Dans l'affaire T 1003/01, la chambre a estimé qu'une déclaration d'abandon du brevet équivalait à un retrait du recours. Toutefois, dans la décision T 60/00, la déclaration du requérant selon laquelle il avait décidé de ne pas poursuivre le recours n'a pas été considérée comme un retrait sans équivoque du recours. La chambre a fondé sa décision sur les principes suivants : pour qu'un retrait soit valable, il importe peu que le mot "retrait" ait été utilisé (J 7/87, JO 1988, 422) ; il ne devrait être fait droit, sans demande de précisions, à une déclaration de retrait que lorsque la déclaration ne comporte aucune réserve et est formulée sans équivoque (J 11/80, JO 1981, 141) ; et en cas de doute quelconque quant à l'intention réelle d'une partie, la déclaration faite ne doit être interprétée comme un retrait que si les faits connexes ultérieurs confirment que ceci était la véritable intention de la partie concernée (J 11/87, JO 1988, 367). ). Dans l'affaire T 2347/11 du 16 octobre 2012, la lettre de "retrait" d'une demande ne visait pas sans équivoque et sans doute possible l'affaire en cause et n'a donc pu être considérée comme une déclaration de retrait du recours. Voir également T 2514/11.

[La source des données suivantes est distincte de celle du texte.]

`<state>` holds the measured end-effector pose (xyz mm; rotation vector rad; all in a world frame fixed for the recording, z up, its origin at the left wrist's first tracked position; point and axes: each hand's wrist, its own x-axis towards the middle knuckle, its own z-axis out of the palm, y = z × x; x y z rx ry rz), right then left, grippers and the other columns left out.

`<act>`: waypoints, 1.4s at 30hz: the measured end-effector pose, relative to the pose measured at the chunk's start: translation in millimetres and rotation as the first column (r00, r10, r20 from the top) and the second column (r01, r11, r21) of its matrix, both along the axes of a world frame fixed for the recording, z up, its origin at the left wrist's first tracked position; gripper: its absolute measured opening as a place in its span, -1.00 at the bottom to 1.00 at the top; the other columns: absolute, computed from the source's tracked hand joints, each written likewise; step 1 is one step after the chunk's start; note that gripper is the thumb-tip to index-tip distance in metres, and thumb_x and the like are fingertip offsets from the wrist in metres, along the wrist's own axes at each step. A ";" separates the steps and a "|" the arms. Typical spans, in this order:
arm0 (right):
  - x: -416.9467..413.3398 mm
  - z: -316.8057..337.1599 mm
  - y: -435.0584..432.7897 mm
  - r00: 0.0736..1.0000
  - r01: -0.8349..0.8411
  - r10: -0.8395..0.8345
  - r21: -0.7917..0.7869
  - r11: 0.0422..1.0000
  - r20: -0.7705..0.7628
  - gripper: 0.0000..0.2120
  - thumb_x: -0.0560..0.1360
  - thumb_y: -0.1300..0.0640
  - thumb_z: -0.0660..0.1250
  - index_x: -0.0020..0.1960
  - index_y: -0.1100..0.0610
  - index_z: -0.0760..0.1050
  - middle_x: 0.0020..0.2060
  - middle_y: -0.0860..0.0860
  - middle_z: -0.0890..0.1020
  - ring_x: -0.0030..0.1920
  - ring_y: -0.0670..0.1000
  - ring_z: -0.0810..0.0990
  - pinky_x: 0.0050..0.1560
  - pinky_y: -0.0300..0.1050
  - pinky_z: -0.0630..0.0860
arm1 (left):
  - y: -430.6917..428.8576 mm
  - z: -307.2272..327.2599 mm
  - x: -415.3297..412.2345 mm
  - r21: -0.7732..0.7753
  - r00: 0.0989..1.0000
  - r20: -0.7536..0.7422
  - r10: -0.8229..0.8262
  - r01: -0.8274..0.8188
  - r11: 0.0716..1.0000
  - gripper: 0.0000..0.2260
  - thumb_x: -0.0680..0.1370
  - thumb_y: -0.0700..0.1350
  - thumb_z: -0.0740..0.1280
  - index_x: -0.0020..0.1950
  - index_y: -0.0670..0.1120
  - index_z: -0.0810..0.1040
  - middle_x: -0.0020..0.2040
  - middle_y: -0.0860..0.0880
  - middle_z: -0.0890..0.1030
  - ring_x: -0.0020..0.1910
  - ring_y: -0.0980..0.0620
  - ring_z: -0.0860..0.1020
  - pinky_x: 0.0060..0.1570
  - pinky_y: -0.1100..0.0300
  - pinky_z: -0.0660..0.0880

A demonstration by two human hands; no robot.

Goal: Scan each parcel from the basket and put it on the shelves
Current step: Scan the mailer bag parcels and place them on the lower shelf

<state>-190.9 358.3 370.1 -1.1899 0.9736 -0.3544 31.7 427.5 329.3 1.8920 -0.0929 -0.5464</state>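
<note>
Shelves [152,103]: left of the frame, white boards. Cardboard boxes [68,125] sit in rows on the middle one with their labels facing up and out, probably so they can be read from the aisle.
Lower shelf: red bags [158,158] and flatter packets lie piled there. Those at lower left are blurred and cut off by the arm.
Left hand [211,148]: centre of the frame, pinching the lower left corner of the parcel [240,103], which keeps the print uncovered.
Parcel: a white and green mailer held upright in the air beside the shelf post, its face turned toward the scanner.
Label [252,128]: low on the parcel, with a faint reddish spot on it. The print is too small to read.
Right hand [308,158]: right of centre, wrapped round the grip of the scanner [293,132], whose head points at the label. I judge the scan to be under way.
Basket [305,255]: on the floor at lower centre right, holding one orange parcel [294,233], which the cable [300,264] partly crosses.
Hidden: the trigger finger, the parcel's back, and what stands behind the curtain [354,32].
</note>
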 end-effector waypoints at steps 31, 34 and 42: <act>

Selon la décision rendue par la chambre dans l'affaire T 1244/08, une déclaration d'un requérant, propriétaire d'un brevet révoqué par une division d'opposition, de ne pas accepter le texte du brevet tel que délivré et de ne pas proposer un texte modifié est assimilable à un retrait du recours mettant immédiatement fin à la procédure de recours.